Skills You Don’t Actually Have
Here’s a big no-no: listing skills you don’t actually have. Doing this may seem like a good idea at the time, but it’s sure to come back and bite you in the end.
Employers will notice if you claim to have a skill but cannot use it in the interview or on the job.
So, be honest about your abilities and only list what you’re truly proficient in. We assure you, it’s better to just be yourself than to be caught in a lie later on.
Skills That Aren’t Relevant to the Position
While having a diverse set of skills is fantastic, it’s essential only to list the ones relevant to the position you’re applying for.
For example, if you’re applying for a graphic designer job, your rock climbing and photography skills may be interesting but are not relevant to the job.
So, reserve those skills for conversation starters in the interview and concentrate on emphasizing your qualifications that are directly related to the position.

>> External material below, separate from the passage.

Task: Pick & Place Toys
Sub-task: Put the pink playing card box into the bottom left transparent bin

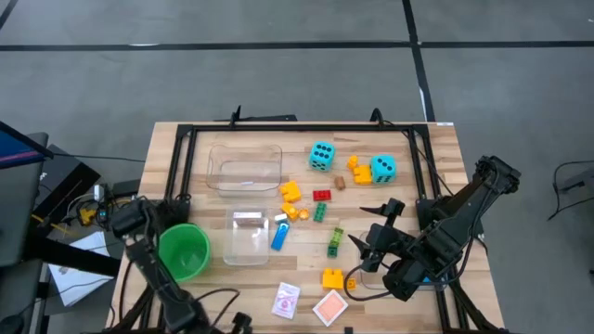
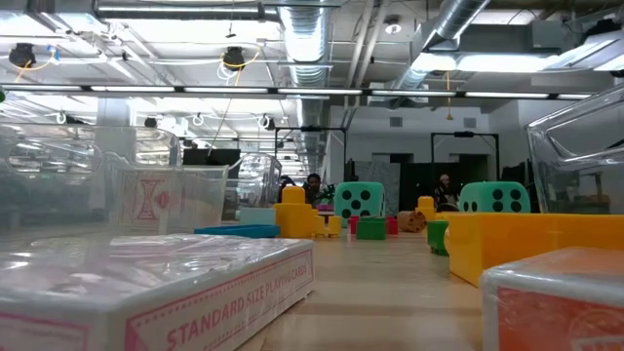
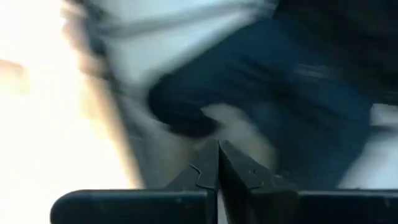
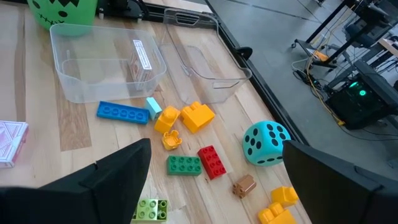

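Note:
Two cyan dice (image 1: 322,156) (image 1: 382,169) sit toward the table's far side. Orange (image 1: 290,191), red (image 1: 321,195), green (image 1: 319,211), blue (image 1: 279,235) and yellow (image 1: 332,277) bricks lie scattered mid-table. Two red-and-white card packs (image 1: 286,300) (image 1: 329,306) lie flat near the front edge. My right gripper (image 1: 374,227) hovers open above the table's right part, right of the bricks; in its wrist view the right gripper (image 4: 217,148) has nothing between its fingers. My left gripper (image 1: 111,215) is at the table's left edge, beside the green cup; the left gripper (image 3: 217,149) is shut and holds nothing.
A green cup (image 1: 184,250) stands at the near left. Two clear bins stand on the table, one (image 1: 245,167) toward the far side, one (image 1: 248,237) beside the blue brick. A black frame (image 1: 186,139) rims the table. A small brown piece (image 4: 244,185) lies near one die.

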Controlling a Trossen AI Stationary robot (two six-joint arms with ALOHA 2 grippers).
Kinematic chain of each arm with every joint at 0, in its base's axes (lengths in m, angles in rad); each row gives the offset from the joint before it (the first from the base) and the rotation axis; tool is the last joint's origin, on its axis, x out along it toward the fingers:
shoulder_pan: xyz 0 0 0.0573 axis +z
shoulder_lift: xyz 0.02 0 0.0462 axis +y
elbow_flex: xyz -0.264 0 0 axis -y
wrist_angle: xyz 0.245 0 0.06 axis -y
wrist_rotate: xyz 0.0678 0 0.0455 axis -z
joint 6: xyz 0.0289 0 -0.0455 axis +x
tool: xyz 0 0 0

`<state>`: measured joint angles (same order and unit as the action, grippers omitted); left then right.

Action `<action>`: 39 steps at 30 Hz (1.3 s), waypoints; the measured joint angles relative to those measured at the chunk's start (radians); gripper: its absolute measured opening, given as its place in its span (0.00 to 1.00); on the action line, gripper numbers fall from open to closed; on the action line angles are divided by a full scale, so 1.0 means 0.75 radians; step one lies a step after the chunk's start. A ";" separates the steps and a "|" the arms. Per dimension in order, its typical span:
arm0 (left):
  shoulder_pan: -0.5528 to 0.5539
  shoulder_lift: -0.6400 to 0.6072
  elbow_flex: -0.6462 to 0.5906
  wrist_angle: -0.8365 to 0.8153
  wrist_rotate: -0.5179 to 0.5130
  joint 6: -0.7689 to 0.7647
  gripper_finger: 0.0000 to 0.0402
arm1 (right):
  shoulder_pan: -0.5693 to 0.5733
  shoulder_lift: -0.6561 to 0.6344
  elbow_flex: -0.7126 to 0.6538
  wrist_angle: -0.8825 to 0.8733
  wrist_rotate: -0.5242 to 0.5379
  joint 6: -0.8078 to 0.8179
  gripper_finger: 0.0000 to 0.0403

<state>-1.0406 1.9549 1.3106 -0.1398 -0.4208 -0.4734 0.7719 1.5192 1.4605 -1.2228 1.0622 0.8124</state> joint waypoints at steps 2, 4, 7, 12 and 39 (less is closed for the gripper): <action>-0.024 0.000 0.000 -0.056 -0.296 -0.004 0.00 | 0.000 0.000 0.000 0.000 0.001 0.000 0.88; -0.024 0.000 -0.009 -0.098 -0.490 -0.066 0.00 | 0.000 0.000 0.000 0.000 0.000 0.000 0.88; 0.016 0.000 -0.059 -0.093 -0.568 -0.222 0.00 | 0.000 0.000 0.000 0.001 0.001 0.000 0.88; 0.126 0.002 -0.218 0.082 -0.503 -0.340 0.00 | 0.000 0.000 0.000 0.000 0.000 -0.001 0.88; 0.141 0.123 -0.324 0.396 -0.648 -0.364 0.00 | 0.000 -0.001 0.000 -0.002 0.000 -0.001 0.88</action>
<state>-0.9350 2.0472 1.0676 0.1570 -0.9072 -0.7467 0.7719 1.5188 1.4605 -1.2240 1.0622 0.8118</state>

How To List Skills on a Resume
Having the right skills can be the difference between landing a job and getting left behind. But how do you effectively showcase your skills on your resume?
Well, don’t worry; we’ve got you covered. Let’s dive into the best practices for listing skills on your resume.
Where To Put Skills on a Resume
The most common place to list your skills is in a “Skills” section near the top of the resume, just below your summary or objective statement.
It’s critical to select the most applicable and transferable skills for the position you’re looking for when listing your skills in a “Skills” section.
This section is a great place to attract the interest of potential employers, so ensure you make it count.
You can also sprinkle relevant skills throughout your work experience section to give employers a more in-depth look at your skills in action.
How To Write Skills on Your Resume
Now that you know where to put your skills, let’s discuss how to write them on your resume. It’s crucial to be specific and mention any certifications or training you’ve acquired.
For instance, list “Expert in Microsoft Office with certification in Word, Excel, and PowerPoint” rather than just “Microsoft Office.”
Additionally, use keywords that correspond to the qualifications given in the job description. Doing this will ensure your resume makes it past any applicant tracking system (ATS) and increase your chances of getting an interview.
If you are trying to decide how many skills to list on resumes, aim to be specific, use keywords that match the job description, and showcase your certifications and training.
Whether through a dedicated skills section of a resume or by sprinkling relevant skills throughout your work experience, you now have the tools to make your skills shine. Now go forth and let your skills do the talking!